*Brief:*
Every line of the listing that holds the word "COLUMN" should be returned.

*Provided entries:*
# # # # #

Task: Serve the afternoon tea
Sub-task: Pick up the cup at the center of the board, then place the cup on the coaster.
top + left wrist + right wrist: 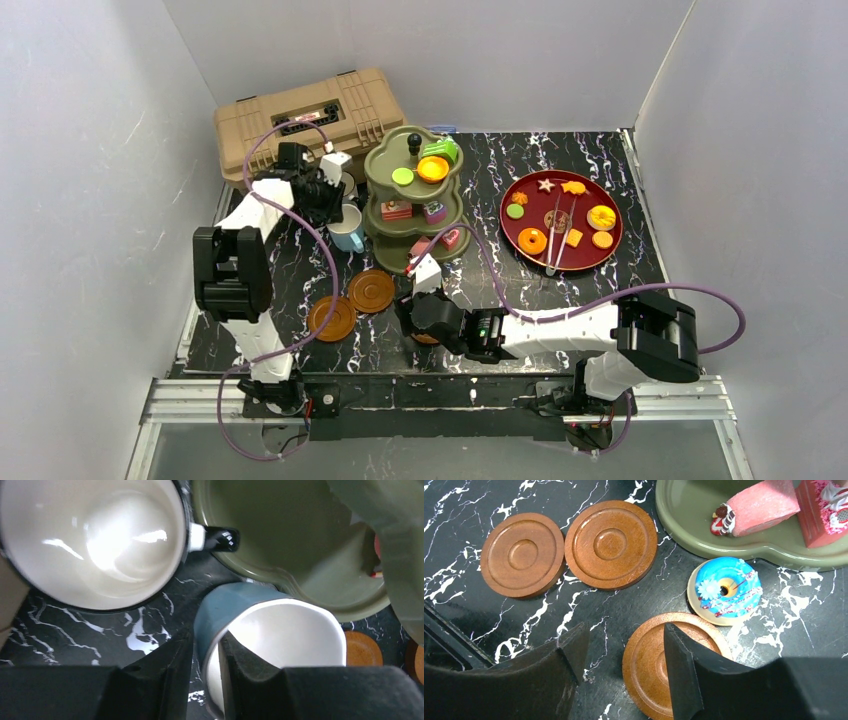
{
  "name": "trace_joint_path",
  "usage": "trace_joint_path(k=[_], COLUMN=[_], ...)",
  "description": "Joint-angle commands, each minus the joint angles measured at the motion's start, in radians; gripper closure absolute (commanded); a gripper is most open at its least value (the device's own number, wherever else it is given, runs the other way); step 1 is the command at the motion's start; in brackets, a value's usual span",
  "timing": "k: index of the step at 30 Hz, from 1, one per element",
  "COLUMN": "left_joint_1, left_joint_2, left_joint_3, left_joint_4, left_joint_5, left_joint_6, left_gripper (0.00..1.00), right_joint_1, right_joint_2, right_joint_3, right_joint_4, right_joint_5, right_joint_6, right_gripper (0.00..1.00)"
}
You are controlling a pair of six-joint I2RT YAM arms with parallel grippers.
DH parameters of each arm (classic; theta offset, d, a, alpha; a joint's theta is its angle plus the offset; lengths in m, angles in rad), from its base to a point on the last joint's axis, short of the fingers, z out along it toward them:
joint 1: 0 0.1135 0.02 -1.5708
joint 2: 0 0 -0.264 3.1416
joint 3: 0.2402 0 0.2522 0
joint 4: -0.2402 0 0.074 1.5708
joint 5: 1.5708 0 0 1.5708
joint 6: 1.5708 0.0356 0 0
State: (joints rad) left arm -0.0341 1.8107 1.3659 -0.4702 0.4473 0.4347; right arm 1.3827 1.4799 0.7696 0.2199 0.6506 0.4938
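The light-blue mug [272,645] sits right at the left claw [205,652], its wall pinched between one finger outside and one inside. The white mug [95,540] lies ahead to that claw's left, the olive stand [280,535] ahead to its right. The step looks like fetching a mug for a saucer, so next comes a straight lift clear of the stand's edge. The right claw [625,636] hangs spread and empty over a brown saucer [646,670] on the desk [474,622], with the blue donut [724,591] just beyond its right finger.

Wall of light-blue ceramic mug [225,607] sits between fingers of left gripper [207,644]; white round mug [90,540] ahead-left, olive-green scalloped stand [280,535] ahead-right
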Motion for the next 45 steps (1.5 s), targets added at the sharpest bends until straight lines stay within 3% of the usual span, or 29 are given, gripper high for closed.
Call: trace_joint_path(k=[1,10,19,40,43,45], left_joint_1=[-0.037,-0.049,-0.121,-0.171,-0.173,-0.173], left_joint_2=[-0.065,-0.330,-0.555,-0.664,-0.670,-0.671], left_joint_3=[-0.061,-0.212,-0.291,-0.335,-0.344,-0.345], left_joint_4=[-0.011,-0.083,-0.126,-0.243,-0.249,-0.255], left_joint_5=[-0.012,-0.044,-0.156,-0.135,-0.126,-0.116], left_joint_6=[-0.001,-0.051,-0.174,-0.172,-0.168,-0.169], left_gripper=[0.81,1.00,1.00,1.00,1.00,1.00], right_joint_1=[0.006,0.003,-0.001,-0.032,-0.033,-0.032], right_joint_2=[-0.020,0.047,0.189,0.283,0.308,0.321], right_joint_3=[0.020,0.101,0.300,0.399,0.420,0.429], right_joint_4=[0.022,0.098,0.168,0.117,0.115,0.116], right_joint_5=[0.058,0.064,-0.057,-0.133,-0.157,-0.176], right_joint_6=[-0.005,-0.095,-0.182,-0.254,-0.256,-0.254], right_gripper=[0.34,0.21,0.19,0.42,0.49,0.60])
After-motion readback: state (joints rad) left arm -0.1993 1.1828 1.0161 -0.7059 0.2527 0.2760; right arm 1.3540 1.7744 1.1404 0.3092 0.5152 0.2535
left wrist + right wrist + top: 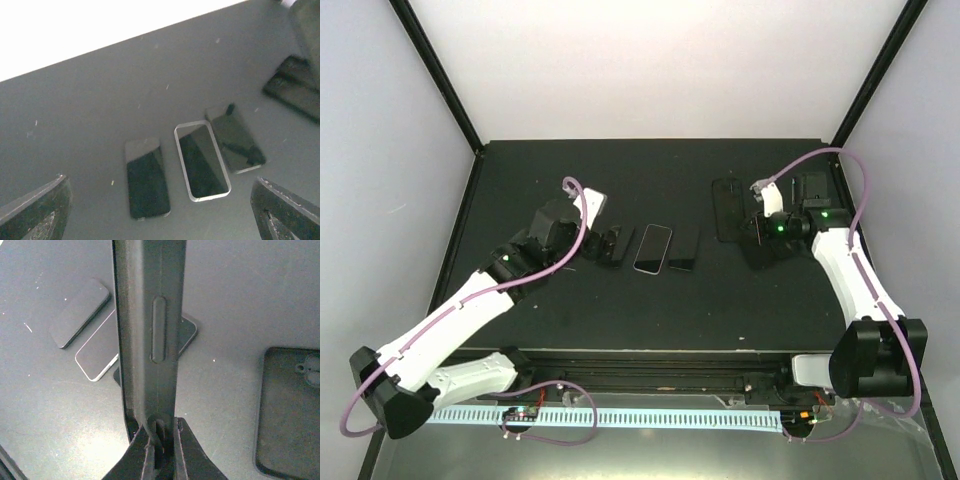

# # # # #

*Completed exercise:*
  "usage": "trace_joint_path(k=[_], COLUMN=[_], ...)",
  "COLUMN": "left_joint_1, left_joint_2, left_joint_3, left_joint_4, left_joint_5, left_joint_6, left_gripper (0.00..1.00), right_joint_1, right_joint_2, right_joint_3, right_joint_4, right_joint_5, right_joint_6, right_gripper (0.00..1.00)"

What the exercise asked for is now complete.